CHEM 22000 Project : Identifying Exponential Data

Introduction and Data Sourcing

In this project, we will be analyzing Intel semiconductor chip data to identify exponential growth. The data is sourced from the UCI Machine Learning Repository and consists of measurements on Intel Pentium 4 processors. The dataset includes number of transistors(In thoudsands) of intel chips from 1970-2020.

To begin, we will import the necessary libraries and create dataset into R.

We first create a vector of years using the seq() function, with a start year of 1970, end year of 2020, and interval of 2 years. We then create a vector of the number of transistors.We will then combine these vectors into a data frame using the data.frame() function.

library(ggplot2)

# Define year vector
years <- 1971:2021

# Define number of transistors vector (hardcoded)
num_transistors <- c(2300, 3679, 5887, 9420, 15073, 24116,
38586, 61738, 98781, 158049, 252879, 404204,
647364, 1035779, 1657240, 2651575, 4242505, 6787983,
10860726, 17377110, 27803280, 44485080, 71175870, 113880998,
182208899, 291533169, 466451397, 746319492, 1194107404, 1910563651,
3056891953, 4891008543, 7825585866, 12520894791, 20033353956, 32053250014,
51285012120, 82055715943, 131288660244, 210061125545, 336096566806, 537752565647,
860400956685, 1376636962323, 2202610836613, 3524163595553, 5638642386098, 9021794978339,
14434819198858, 23095634360717, 36952867541236)


# Combine year and number of transistors into a data frame
df <- data.frame(years, num_transistors)

Data Exploration & Visualization

Now we will plot the data using the plot() function, with the year vector on the x-axis and the number of transistors vector on the y-axis. The type = “l” argument specifies that we want a line plot, and we also add x- and y-axis labels using the xlab and ylab arguments.

# Plot data with appropriate labels
plot(years, num_transistors, type = "l", xlab = "Year", ylab = "Number of Transistors (Thousands)")

Finding the K Value and Half Life:

We will now calculate the k_fit or the k value of the dataset.The dataset fits a linear model to the logarithm of the data using the lm() function and extracts the value of k from the model coefficients. This value of k is an estimate of the growth rate of the dataset.

# Fit exponential model to the data
lm_fit <- lm(log(num_transistors) ~ years)
k_fit <- coef(lm_fit)[[2]]
k_fit

## [1] 0.4700025

We can see that the k value is 0.47. We can use it to find the half life.

half_life = log(2) / k_fit
half_life

## [1] 1.474774

As we can see the half life is approximately one and half years, So number of transistors approximately doubles every one and half years.

Applying Log function :

Since the number of transistors is increasing exponentially over time, and taking the log transformation converts the exponential growth to a linear relationship between the log of the number of transistors and the year, then, the log transformation does not introduce any significant error because it is a reversible transformation. We can take the exponential of the predicted values to obtain the predicted number of transistors, and the results are on the original scale of the response variable. Therefore, any conclusions or inferences drawn from the model will be the same whether or not the log transformation was applied.

Further Analysis & Visualization

Now we will create another data visualization on the same dataset.
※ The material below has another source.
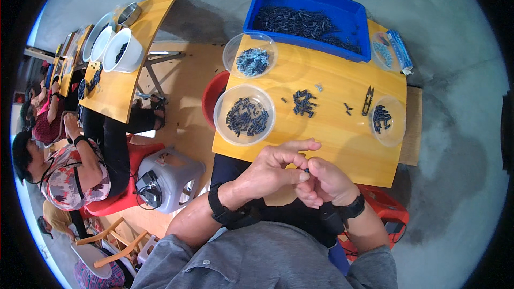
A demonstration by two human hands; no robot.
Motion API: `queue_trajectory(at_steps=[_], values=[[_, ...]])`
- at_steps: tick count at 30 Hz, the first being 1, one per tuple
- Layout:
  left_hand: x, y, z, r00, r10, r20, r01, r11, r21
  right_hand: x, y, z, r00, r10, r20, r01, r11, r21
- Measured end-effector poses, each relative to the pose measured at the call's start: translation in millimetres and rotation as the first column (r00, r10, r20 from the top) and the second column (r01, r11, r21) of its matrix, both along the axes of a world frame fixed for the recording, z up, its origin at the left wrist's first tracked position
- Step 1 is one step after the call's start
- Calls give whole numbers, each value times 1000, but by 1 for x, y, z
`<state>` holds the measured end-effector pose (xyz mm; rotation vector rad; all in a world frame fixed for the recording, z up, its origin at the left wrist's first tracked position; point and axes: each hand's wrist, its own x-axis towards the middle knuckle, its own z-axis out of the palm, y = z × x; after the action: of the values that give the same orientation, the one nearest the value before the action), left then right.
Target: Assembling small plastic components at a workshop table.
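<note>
My left hand (276, 165) and my right hand (327, 183) meet above the table's near edge. Between their pinched fingertips a small dark piece (307, 170) just shows; the fingers cover most of it. Beyond them lies a loose pile of short black cylindrical parts (304, 103). To its left a clear round tub (219, 111) holds many more of the same parts. On the right are a pair of black thread snips (368, 100), a few loose black parts (348, 109) and a clear shallow bowl (397, 128) with some black parts inside.
At the back of the yellow table (326, 144) sits a blue tray (348, 8) of black parts. A clear tub (228, 56) holds blue and black bits. A blue box (400, 53) stands at the far right. A red bucket (210, 99) is left. Co-workers sit at another table (120, 85).
</note>
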<state>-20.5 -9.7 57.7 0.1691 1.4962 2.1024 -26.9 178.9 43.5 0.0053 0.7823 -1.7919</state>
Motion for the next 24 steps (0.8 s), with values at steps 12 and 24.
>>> queue_trajectory(at_steps=[12,24], values=[[-5,-1,-14,982,-166,92,164,986,25,23,-3,-21,956,40,292,5,988,-153],[-14,3,-19,979,-189,72,190,982,-16,29,-7,-21,943,-113,314,176,968,-180]])
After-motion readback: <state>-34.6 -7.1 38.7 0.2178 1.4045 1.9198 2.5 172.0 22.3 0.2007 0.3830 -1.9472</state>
We will apply log transformation on y-axis to show the expoentital growth trend more clearly.

We will create a plot using ggplot(). Inside the ggplot() function, we specify the data frame df, and use the aes() function to map the year variable to the x-axis and the num_transistors variable to the y-axis. We then add a line to the plot using geom_line().

Because the y-axis represents a variable that grows exponentially, we use the scale_y_continuous() function to apply a logarithmic transformation to the y-axis scale. This makes it easier to see the exponential growth pattern.

Finally, we add a plot title and x- and y-axis labels using the labs() function.

# Create plot
ggplot(df, aes(x = years, y = num_transistors)) +
  geom_line() +
  scale_y_continuous(trans = "log2") +
  labs(title = "Exponential Growth of Number of Transistors in Intel Chips",
       x = "Year",
       y = "Number of Transistors(In Thousands)")

From the plot, it appears that there is a pattern of exponential growth in the number of transistors per intel chip over the years.

In conclusion

We have analyzed Intel semiconductor chip data to identify exponential growth. Predictably, this dataset aligns with Moore’s law. Moore’s Law states that the number of transistors on a microchip doubles every two years. The law claims that we can expect the speed and capability of our computers to increase every two years because of this, yet we will pay less for them. Another tenet of Moore’s Law asserts that this growth is exponential.Interested reader can follow the link to see a beautiful visualization of moore’s law as well, (Click Here). And we have seen this practically in our data visualization with historical Intel chip data,albeit it took usually one and half year for the transistors to double. It just shows that we got so good at chip making, we can make better chip even faster than the theoritically predicted timeframe.